2
votes

i have introductory experience with kafka and I am trying to explore its details.

I am trying to understand how kafka partitions can help improving throughput; in all information i found online; it is explained that more partition means more parallel streams; which make sense.

How ever with different point of view it does not.

lets say i have two consumers which consumes data at "10"messages per second from given topic. now no mater they are consuming from single partition or two different partitions; my throughput will remain same 20 messages per second.

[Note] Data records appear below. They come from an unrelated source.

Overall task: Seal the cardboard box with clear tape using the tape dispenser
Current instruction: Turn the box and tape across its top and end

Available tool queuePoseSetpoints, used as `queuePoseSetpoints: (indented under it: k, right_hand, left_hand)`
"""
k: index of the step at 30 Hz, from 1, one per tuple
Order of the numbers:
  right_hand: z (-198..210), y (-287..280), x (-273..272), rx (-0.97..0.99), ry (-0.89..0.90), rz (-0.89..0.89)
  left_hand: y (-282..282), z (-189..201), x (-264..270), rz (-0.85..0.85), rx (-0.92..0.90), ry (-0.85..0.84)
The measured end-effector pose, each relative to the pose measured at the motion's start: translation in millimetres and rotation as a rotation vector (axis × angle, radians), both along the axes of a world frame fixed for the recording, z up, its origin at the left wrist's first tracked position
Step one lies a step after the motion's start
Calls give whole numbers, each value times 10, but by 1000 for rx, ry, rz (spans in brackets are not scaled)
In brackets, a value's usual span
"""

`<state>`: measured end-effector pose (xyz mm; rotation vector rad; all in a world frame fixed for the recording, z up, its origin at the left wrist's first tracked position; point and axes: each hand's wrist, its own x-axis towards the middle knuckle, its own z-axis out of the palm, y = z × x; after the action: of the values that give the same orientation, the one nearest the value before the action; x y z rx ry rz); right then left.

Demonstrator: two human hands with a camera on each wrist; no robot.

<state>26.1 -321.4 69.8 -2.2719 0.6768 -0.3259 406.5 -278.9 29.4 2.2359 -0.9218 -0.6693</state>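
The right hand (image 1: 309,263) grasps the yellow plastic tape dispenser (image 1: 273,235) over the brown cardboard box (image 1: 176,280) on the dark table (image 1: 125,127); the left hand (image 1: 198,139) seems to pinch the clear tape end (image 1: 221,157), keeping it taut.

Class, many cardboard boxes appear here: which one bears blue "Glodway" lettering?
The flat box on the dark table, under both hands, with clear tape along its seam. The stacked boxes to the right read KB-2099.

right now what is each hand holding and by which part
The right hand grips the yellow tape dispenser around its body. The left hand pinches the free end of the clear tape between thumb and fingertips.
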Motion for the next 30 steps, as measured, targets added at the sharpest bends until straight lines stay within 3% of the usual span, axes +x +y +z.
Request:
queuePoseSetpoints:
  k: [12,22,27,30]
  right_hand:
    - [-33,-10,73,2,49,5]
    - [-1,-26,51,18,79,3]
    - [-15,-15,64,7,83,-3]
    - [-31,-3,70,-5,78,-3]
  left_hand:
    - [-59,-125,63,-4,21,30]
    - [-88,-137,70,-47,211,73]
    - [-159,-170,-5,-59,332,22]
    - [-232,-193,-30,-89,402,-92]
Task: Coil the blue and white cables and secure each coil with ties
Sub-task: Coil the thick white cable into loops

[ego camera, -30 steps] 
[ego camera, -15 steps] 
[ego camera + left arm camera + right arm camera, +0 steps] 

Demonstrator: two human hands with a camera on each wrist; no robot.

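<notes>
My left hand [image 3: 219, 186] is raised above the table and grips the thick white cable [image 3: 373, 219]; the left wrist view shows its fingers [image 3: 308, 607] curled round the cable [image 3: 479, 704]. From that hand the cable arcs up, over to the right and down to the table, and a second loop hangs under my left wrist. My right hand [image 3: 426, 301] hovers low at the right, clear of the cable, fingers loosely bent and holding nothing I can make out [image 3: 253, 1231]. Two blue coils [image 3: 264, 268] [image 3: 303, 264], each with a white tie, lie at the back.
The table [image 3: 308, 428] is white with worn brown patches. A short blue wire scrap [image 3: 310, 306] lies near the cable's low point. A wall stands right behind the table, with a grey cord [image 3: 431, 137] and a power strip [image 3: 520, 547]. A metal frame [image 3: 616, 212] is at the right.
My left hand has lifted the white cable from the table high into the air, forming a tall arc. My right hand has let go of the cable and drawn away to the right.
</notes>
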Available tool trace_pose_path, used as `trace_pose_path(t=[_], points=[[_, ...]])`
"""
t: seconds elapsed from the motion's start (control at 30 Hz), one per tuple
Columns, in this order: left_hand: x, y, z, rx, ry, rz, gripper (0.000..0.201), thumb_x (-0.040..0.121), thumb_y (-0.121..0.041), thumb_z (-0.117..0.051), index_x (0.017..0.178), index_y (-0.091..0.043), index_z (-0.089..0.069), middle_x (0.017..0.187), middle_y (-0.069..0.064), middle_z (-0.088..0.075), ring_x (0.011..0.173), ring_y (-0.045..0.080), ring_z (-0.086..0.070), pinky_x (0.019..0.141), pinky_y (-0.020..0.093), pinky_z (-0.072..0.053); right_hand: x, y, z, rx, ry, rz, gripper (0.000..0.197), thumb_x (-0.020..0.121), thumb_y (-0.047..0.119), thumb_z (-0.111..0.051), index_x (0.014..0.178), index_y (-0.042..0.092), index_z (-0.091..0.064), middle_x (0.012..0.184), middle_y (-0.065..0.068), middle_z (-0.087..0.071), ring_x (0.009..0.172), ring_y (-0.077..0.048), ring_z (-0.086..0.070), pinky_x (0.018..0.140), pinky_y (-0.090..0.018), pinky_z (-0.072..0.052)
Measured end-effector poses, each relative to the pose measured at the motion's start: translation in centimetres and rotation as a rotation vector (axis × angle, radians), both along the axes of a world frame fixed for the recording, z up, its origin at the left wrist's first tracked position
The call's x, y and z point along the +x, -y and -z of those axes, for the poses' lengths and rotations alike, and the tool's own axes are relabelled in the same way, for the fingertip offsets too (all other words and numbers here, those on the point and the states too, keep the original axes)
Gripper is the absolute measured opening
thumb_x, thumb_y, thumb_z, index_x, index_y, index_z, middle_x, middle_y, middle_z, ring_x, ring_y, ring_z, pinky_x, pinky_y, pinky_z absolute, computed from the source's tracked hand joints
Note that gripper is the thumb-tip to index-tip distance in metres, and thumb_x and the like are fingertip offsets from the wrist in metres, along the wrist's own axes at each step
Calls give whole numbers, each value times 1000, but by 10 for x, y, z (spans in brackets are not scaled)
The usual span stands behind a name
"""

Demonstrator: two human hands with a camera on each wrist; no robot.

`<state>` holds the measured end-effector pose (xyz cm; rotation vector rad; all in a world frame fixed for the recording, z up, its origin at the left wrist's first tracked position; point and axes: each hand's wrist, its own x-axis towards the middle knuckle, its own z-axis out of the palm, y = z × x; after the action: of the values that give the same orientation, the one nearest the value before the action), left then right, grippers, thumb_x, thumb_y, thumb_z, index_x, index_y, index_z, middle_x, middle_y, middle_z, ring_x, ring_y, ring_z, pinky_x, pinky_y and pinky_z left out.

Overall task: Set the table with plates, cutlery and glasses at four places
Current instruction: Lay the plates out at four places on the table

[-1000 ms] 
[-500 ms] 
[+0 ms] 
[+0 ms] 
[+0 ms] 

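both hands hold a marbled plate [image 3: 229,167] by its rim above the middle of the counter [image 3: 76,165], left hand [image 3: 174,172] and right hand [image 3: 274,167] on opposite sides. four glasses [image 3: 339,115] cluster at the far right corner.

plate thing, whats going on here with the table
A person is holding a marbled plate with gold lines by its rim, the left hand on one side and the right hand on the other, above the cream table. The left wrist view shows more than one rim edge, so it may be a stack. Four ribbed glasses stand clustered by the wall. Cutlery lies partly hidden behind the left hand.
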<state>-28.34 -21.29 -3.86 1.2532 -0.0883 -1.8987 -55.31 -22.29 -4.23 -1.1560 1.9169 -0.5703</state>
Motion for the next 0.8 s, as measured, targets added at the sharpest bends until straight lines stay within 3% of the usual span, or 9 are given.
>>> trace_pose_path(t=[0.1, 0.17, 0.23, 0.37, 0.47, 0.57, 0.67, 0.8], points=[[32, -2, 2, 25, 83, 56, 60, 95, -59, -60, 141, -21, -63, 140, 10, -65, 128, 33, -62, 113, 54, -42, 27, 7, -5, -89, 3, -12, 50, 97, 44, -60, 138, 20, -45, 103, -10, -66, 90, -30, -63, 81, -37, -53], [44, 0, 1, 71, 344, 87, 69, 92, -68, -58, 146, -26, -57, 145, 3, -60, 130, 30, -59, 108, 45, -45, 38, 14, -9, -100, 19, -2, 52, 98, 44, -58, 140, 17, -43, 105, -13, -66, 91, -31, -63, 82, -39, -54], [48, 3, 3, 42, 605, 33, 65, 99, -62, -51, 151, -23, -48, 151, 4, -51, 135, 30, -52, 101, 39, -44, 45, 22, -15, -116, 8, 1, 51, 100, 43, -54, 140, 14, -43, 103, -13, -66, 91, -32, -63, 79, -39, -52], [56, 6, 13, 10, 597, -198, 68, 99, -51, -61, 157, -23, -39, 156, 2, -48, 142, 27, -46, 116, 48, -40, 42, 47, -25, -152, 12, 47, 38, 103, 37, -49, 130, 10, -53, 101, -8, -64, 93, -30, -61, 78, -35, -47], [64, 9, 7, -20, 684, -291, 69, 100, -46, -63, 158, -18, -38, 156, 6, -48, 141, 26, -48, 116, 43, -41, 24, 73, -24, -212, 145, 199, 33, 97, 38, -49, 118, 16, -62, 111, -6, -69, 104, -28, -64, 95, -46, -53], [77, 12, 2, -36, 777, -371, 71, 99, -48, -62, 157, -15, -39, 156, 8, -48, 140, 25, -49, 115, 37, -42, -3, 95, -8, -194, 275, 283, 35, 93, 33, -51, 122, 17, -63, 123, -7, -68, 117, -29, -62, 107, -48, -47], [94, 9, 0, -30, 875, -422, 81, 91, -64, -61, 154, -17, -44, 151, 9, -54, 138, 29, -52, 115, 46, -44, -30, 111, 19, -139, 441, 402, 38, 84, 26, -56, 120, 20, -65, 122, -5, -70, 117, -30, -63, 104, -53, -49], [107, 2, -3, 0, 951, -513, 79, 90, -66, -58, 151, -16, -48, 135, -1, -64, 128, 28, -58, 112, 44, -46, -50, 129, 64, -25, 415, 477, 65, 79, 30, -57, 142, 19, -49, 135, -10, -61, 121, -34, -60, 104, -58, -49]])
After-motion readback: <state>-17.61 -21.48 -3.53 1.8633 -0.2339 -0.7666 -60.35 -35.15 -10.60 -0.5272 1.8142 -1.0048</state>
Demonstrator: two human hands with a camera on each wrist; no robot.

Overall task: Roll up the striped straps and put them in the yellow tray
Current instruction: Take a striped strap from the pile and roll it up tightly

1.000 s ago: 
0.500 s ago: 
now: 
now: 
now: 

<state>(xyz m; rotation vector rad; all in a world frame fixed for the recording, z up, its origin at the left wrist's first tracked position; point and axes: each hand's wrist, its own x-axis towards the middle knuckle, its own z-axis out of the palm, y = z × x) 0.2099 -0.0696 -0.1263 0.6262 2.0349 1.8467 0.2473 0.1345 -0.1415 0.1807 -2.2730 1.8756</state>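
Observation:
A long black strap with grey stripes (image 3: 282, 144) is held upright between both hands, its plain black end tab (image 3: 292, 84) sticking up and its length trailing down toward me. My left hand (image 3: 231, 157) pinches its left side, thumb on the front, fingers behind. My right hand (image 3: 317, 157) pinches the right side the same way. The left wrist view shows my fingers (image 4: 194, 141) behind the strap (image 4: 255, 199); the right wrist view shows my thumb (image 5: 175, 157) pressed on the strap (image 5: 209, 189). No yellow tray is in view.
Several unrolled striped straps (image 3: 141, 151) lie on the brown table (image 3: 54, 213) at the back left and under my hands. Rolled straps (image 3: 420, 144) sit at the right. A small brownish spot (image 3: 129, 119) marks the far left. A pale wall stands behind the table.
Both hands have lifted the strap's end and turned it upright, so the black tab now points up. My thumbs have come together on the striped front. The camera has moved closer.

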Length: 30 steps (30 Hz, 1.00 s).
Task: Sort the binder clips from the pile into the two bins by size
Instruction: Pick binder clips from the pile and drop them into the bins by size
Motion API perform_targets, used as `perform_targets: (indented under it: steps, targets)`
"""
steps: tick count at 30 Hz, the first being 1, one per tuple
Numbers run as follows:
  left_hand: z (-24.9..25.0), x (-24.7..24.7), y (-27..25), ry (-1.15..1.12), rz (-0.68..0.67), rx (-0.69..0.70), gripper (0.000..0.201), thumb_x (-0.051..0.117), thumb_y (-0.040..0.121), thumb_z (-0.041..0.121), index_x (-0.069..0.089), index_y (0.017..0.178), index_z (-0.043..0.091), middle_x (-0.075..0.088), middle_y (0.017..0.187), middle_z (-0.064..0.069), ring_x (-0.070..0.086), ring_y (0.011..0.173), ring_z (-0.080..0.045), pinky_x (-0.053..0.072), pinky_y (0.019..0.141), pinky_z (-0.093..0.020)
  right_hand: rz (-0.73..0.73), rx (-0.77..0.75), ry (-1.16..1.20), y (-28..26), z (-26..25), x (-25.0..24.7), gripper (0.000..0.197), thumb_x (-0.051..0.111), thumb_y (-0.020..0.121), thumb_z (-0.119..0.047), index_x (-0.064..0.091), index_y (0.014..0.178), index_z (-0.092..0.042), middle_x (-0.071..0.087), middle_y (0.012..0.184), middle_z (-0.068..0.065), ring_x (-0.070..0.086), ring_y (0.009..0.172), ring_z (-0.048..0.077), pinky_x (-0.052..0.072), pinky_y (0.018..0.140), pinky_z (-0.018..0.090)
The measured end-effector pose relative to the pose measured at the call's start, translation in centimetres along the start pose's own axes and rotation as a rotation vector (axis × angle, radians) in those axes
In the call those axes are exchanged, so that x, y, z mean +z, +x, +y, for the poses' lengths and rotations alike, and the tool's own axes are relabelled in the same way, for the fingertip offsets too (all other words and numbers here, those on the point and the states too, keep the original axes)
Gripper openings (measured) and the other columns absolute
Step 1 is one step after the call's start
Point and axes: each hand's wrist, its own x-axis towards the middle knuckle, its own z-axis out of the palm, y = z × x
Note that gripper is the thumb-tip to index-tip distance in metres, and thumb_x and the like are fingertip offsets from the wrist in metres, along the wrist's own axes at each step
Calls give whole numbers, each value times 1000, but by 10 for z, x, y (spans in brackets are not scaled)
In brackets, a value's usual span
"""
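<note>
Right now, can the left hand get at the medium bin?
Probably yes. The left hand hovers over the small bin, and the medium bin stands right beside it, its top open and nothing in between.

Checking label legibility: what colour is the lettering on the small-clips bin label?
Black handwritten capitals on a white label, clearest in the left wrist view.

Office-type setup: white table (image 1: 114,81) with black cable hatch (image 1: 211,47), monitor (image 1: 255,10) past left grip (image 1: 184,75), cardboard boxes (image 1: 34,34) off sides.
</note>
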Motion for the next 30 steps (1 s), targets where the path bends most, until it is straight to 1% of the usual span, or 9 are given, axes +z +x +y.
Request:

i feel like i must be missing some details on inner workings can you help me by explaining how kafka partitions (more than one) can help improving throughput for fixed number of consumers Vs single kafka partition.

2
imagine you hit the maximum a thread can read and process from kafka during a second, which is 1000 msgs/sec(just an example). Now imagine you have producers making 2000 messages/second into the topic: you need a second thread to be able to consume at that level. Rule in Kafka: One partition-One thread(for the same consumer group), so you put a second partition. Without it, you wouldn't be able to read at 2000 msgs/secaran

2 Answers

5
votes

https://kafka.apache.org/intro

When I started to learn kafka; I had the same question. Following explanation will help you to answer your question:

Let's say you have a topic A with 3 partitions: X, Y & Z.

First thing to understand is how data is distributed across partitions:

Producer can choose in which partition a message will go. So your producer can send message#1 to partition-X, message#2 to partition-Y and message#3 to partition-Z. In the same way, other producers can choose in which partition data will be written. If your producer does not choose a partition then kafka will choose for you. For more information; please checkout producer API. Producer should never push message#1 to partition-X, partition-Y & partition-Z. You can create replicas to provide fault-tolerance. Partitions are not replicas.

Now, a consumer subscribes to your topic. Kafka will see how many consumers are active within a consumer group. It may allocate a partition to a consumer as following:

Kafka partition distribution

(in the image; P0, P1, P2 and P3 are partitions. Consumer group A has C1 & C2 consumers. C1 listens to P0, P3 and C2 listens to P1 and P2. In the end, your consumer group A will receive data from all partitions.)

  1. If your consumer group had 3 consumers and you add one new consumer then it will sit ideal. No of consumers in consumer-group <= number of partitions.
  2. If your consumer group had 2 consumers and you add a new one then rebalance will be triggered. Kafka will assign one partition to your consumer.
  3. If this is brand new consumer-group then kafka will assign all partitions to this new consumer.

Now let's assume; your consumer is single-threaded and it takes about 1 second to process a message then your throughput would be 1 msg/second in case#3.

In case#2; it would be 3 msg/second. Because each consumer is listening to different partition and processing data.

In case#1; you won't get any benefit.

3
votes

I think your first misunderstanding is in

10 messages per second from given topic.

In Kafka, a topic is not really a concrete thing. You should instead see it as collection of partitions that have the same name and configuration.

Then in

lets say i have two consumers which consumes data at "10"messages per second from given topic. now no mater they are consuming from single partition or two different partitions; my throughput will remain same 20 messages per second.

This is not entirely correct, especially when considering Consumer Groups which is a key feature of Kafka.

If you have a single partition, you can't have multiple consumers in the same group consuming at the same time. If your consumer are in different groups, each consumer will all receive all messages. By having multiple partitions, you're able to have multiple consumers running at the same time.

For example with 2 partitions, you can have 2 consumers running in the same group, consumer 1 receives records from partition 0 and consumer 2 from partition 1. If you only had a single partition, only 1 consumer could consume (per group).

In addition, partitions can be on different brokers which again helps for scalability.